START Source data
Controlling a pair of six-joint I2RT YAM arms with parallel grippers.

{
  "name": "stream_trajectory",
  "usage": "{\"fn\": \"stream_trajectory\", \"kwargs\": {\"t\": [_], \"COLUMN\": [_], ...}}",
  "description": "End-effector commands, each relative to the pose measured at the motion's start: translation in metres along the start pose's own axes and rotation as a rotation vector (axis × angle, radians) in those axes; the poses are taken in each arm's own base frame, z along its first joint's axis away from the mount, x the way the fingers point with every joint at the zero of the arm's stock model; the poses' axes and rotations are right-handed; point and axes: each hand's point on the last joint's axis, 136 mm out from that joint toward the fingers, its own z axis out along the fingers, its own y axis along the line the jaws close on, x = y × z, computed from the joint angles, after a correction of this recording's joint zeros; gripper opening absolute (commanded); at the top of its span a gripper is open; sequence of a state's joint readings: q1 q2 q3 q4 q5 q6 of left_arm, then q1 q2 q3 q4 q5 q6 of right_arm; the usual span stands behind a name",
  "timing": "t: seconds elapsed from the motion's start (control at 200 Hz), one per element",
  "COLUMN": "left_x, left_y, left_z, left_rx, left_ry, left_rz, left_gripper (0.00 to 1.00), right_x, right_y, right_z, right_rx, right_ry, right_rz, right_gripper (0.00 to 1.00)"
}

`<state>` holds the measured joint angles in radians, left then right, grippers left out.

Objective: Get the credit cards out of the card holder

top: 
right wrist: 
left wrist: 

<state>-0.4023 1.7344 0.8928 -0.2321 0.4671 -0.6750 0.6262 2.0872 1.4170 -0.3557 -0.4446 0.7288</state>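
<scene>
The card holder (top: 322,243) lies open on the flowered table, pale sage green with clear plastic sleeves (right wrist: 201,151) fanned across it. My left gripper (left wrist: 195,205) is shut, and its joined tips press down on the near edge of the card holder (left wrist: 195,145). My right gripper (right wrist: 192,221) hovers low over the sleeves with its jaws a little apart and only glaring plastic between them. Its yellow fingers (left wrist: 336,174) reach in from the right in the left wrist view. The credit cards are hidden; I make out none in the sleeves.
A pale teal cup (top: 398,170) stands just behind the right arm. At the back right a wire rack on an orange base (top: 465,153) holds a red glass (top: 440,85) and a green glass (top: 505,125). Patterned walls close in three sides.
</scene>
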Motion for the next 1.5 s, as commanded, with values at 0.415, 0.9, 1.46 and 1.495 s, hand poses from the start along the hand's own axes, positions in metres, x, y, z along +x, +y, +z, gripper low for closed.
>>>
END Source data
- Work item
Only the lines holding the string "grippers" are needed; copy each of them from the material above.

- Solution for this exercise
Controlling a pair of six-joint I2RT YAM arms with parallel grippers.
`<state>` holds the measured joint angles in radians, left then right, grippers left out.

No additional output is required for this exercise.